IATA’s chief economist, Brian Pearce, said on a media call on Tuesday that the widening gap between bookings and airline schedules means airlines are “probably burning cash as a result of the potentially disappointing slow improvements in demand”.
"That leaves airline finances in a relatively fragile situation as governments are starting to pull back on the support given,” he told reporters.
Global airlines have begun to increase their networks, for example Emirates is now operating at over half of its pre-pandemic level and expects to be back to 100% by summer 2021. But many carriers have found themselves consistently cancelling scheduled flights because demand remains too low and unpredictable.
Passenger demand was sluggish in its recovery in July, according to new data from IATA, with global demand 80% down compared to July 2019. While this was a slight improvement on an 87% year-on-year reduction in June, the growth was primarily driven by domestic markets in Russia and China.
Demand among Middle East carriers fell by more than 93% in July.

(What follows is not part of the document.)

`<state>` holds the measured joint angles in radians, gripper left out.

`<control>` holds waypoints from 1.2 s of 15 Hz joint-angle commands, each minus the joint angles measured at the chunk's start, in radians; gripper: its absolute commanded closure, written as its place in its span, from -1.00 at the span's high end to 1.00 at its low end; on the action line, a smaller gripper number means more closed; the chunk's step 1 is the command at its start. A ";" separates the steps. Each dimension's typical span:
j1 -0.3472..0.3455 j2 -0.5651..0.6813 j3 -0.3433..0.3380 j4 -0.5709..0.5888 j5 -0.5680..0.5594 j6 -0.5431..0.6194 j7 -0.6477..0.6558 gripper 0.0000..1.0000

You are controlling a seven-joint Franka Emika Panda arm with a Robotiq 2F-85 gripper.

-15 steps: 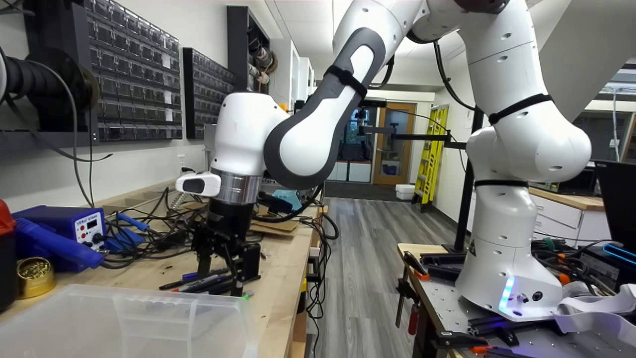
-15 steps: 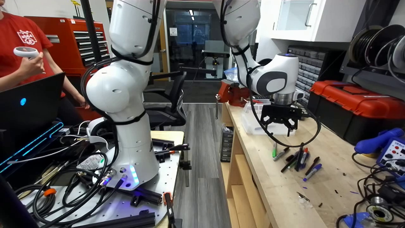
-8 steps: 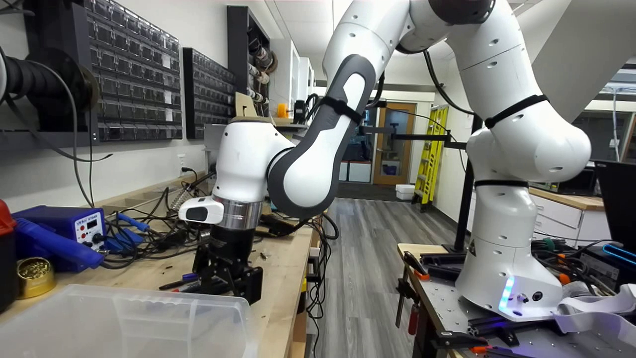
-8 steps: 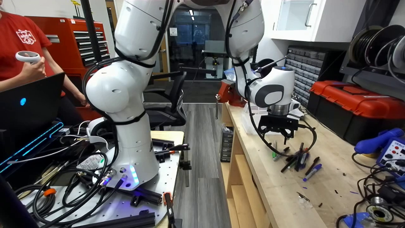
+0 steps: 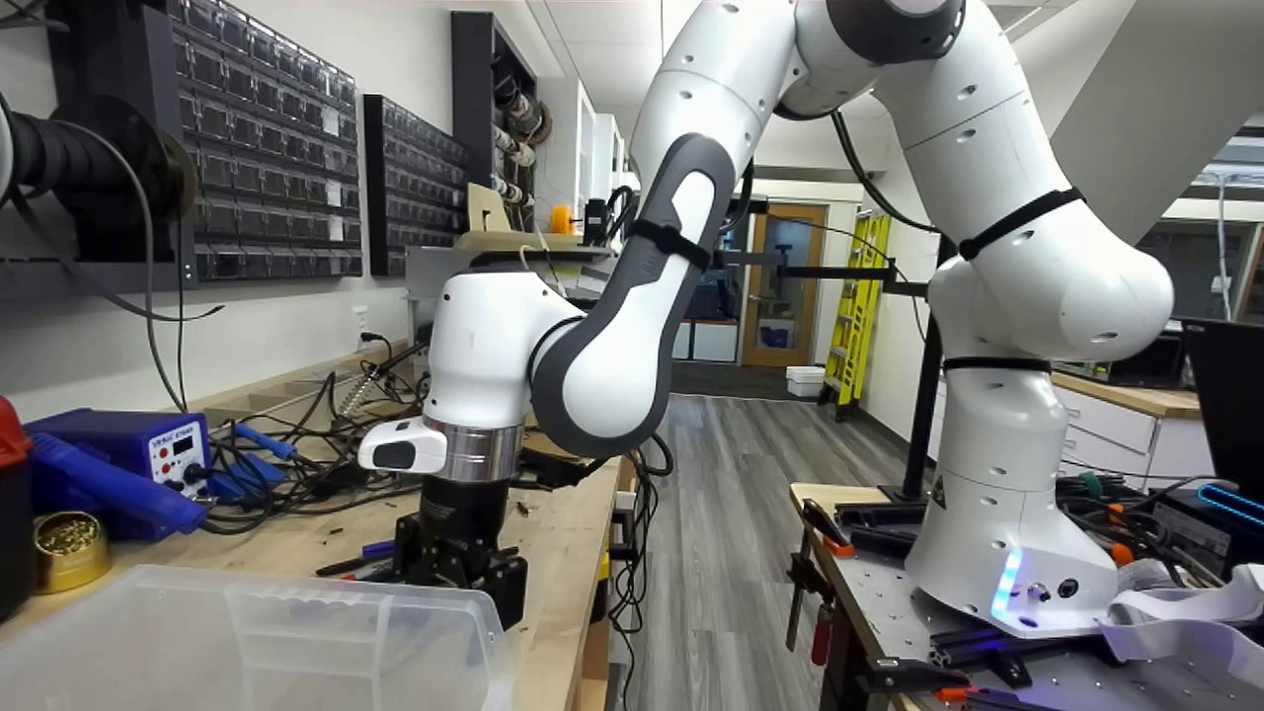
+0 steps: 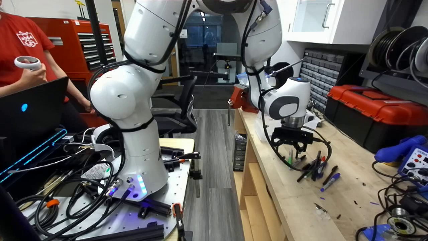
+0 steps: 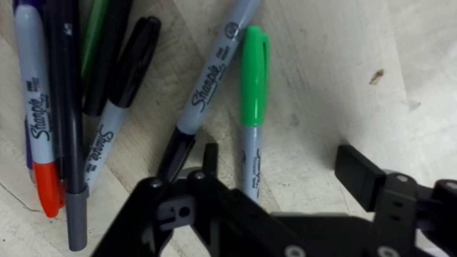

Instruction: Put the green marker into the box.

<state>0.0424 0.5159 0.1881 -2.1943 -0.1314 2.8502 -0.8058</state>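
Observation:
The green marker (image 7: 254,78), with a bright green cap and grey body, lies on the wooden table. It also shows in an exterior view (image 6: 290,160) and is hidden in the other exterior picture. My gripper (image 7: 284,167) is open and empty above it. In the wrist view the marker's body lies between the two fingers, nearer the left one, and its lower end is hidden by the gripper. The gripper shows in both exterior views (image 5: 464,583) (image 6: 300,147). The clear, milky box (image 5: 306,622) stands beside the gripper; it is partly hidden behind the gripper in an exterior view (image 6: 262,129).
A grey Sharpie with a black cap (image 7: 214,75) lies close left of the green marker, its cap by the left finger. More pens lie further left, including a red-capped Sharpie (image 7: 35,107). A blue soldering station (image 5: 128,454), a toolbox (image 6: 378,117) and cables stand around.
The gripper has moved down towards the table, close to the green marker, and slightly towards the box. The fingers stay open. The pens and the box have not moved.

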 commanded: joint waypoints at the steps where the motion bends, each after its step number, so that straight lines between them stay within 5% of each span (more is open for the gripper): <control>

Capacity was down 86% year-on-year in July and load factor sank 43 percentage points to 38%.
“The crisis in demand continued with little respite in July,” said Alexandre de Juniac, IATA’s CEO. “With essentially four in five air travellers staying home, the industry remains largely paralysed. Governments reopening and then closing borders or removing and then re-imposing quarantines does not give many consumers confidence to make travel plans, nor airlines to rebuild schedules.”
There was some indication that demand for business travel is recovering slowly. Pearce said: "The number of premium tickets are actually growing at a similar pace to the growth of economy tickets... there might be some evidence that we're seeing some business travel albeit at relatively low levels."